Vikki Wiercinski is the Edmonton-based designer behind Mezzaluna Studio, a line of modern textile and paper goods that she has grown from a craft fair experiment to a wholesale line carried by retailers across North America. She has also coordinated Edmonton’s primo maker fair, the Royal Bison Art and Craft Fair, for eight years. In this, the third of three posts on trade shows, she helps you through figuring out if a trade show is right for your business. You can read her first post here and her second post here.
Truth time: there isn’t a singing trade show lady (that I know of) but if she existed she’d be singing way later than you expect in this odyssey we’re on. It’s definitely not when the doors close on the trade show and you’re left to pack up and head home. On that note, though, let’s start with teardown.
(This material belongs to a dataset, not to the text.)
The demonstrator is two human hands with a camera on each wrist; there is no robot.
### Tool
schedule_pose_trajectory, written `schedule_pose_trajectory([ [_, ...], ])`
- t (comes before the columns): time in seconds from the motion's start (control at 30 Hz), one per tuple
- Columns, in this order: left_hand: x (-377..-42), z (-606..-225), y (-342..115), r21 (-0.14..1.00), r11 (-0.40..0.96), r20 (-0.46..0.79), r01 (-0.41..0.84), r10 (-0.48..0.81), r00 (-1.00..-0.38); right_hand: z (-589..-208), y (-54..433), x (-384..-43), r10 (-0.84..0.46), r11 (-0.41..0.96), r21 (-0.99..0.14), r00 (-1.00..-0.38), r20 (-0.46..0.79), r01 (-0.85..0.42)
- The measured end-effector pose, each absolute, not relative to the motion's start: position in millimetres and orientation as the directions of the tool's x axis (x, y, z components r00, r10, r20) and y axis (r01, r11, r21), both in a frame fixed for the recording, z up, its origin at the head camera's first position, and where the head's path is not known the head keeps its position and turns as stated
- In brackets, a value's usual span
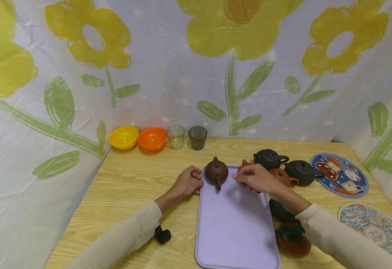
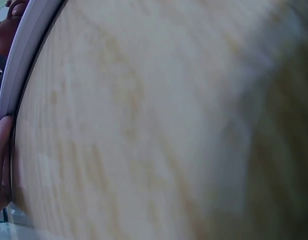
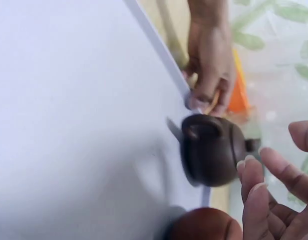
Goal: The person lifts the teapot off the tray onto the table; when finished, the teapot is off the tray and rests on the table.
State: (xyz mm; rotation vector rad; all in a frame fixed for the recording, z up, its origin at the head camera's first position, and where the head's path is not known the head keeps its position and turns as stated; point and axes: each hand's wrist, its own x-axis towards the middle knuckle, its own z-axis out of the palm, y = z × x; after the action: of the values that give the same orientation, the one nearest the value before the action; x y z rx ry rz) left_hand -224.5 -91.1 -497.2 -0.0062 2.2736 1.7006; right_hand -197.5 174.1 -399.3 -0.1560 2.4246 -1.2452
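Observation:
A lavender tray [image 1: 233, 228] lies lengthwise before me on the wooden table. Near its far left corner sits a dark brown teapot [image 1: 216, 171], its spout toward me. My left hand [image 1: 188, 182] grips the tray's left rim beside that teapot, fingers curled at the edge. Over the far right part of the tray hovers my right hand [image 1: 258, 177], which partly hides a reddish-brown teapot [image 1: 244, 163]. In the right wrist view, the fingers [image 3: 253, 182] of the right hand are spread and loosely bent, holding nothing, close to the dark teapot's lid knob.
Right of the tray crowd black teapots [image 1: 268, 158], an orange-brown teapot [image 1: 280, 175] and a reddish teapot [image 1: 293, 246]. Beyond them lie two round mats [image 1: 340, 175]. A yellow bowl [image 1: 123, 138], orange bowl [image 1: 152, 139] and two glass cups [image 1: 197, 137] line the back. A black object [image 1: 162, 235] lies by my left sleeve.

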Motion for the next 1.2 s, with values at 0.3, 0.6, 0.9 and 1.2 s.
schedule_pose_trajectory([
  [0.3, -224, -496, -90, 0.940, 0.290, -0.236, -0.181, 0.167, -0.957, -419, 151, -204, -0.291, 0.625, -0.775, -0.892, -0.347, 0.098],
  [0.6, -225, -496, -89, 0.936, 0.297, -0.247, -0.191, 0.162, -0.955, -435, 137, -212, -0.244, 0.674, -0.730, -0.901, -0.359, 0.108],
  [0.9, -224, -498, -89, 0.937, 0.294, -0.244, -0.188, 0.165, -0.956, -440, 131, -213, -0.259, 0.683, -0.725, -0.900, -0.351, 0.086],
  [1.2, -224, -496, -89, 0.941, 0.280, -0.241, -0.188, 0.168, -0.956, -439, 134, -212, -0.275, 0.663, -0.745, -0.904, -0.328, 0.069],
])
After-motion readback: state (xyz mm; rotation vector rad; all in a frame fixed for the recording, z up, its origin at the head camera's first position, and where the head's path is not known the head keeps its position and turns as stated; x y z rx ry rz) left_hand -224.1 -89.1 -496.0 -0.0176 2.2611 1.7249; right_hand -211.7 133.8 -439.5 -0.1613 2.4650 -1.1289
The forklifts are out and the carpet’s getting pulled up - the trade show is done. If you went the easiest route and just rented furniture and lighting and walls, you’ve got it easy: just take your samples, catalogues and whatever else you brought with you, put them in your empty suitcase (which you stored onsite in the secure storage room at the conference centre for the duration of the show), and roll outta there.
Chances are, though, you’ve brought furniture, or additional display items, or even an entire booth’s worth of hard walls with you. If you shipped a pallet or crate of stuff to your booth from your studio through a freight company, you can easily arrange with to ship it right back, or store it offsite with any number of companies until it’s time to come back. The storage and shipment company reps will have exact instructions for you — ask your show rep for a list of approved companies. It’s worth asking your fellow designers who they store or ship with too.
The show will store the crate off-site for you (freight delivery to and from the show warehouse to your booth is called drayage and tends to be part of your booth fee). Keep in mind it can take a very long time — try 8-24 hours — for them to drop it back off at your booth. Teardown is scheduled over a few days — many of my booth neighbours elected to leave at show close and come back the next morning to tidy up and pack everything back on their pallets and crates. Make sure to schedule extra time in your travel plans for this if you know you’re waiting for a crate or specialized pallette you had stored at the beginning.
In my case, when I got to New York I rented a car and drove straight to IKEA in Brooklyn, picked up the booth furniture I needed, and then drove over to NYNOW venue to drop it all off. My options at the end of the show were to abandon the furniture, try to sell it on kijiji (who has the time!) or plunk the disassembled furniture on a pallet I got from the venue’s loading dock, wrap it in furniture blankets, shrink wrap the whole thing to kingdom come and call a show storage company.
I knew I was coming back, and who wants to spend more time and dollars on furniture the next time around? Not this guy. Show storage is quite reasonable, and is generally charged by the palette or crate and its weight. Once the delivery stickers the show provided me were on my shrink wrapped palette, I grabbed my suitcase of samples and rolled out into the city for a night on the town and the trip home.
Trade shows are busy, and you can be forgiven for thinking you’ve lived about eight lifetimes in the weeks leading up to and during the show. Once you get home and do a faceplant for a few days, it’s time to ship the orders you took onsite, and start your follow ups.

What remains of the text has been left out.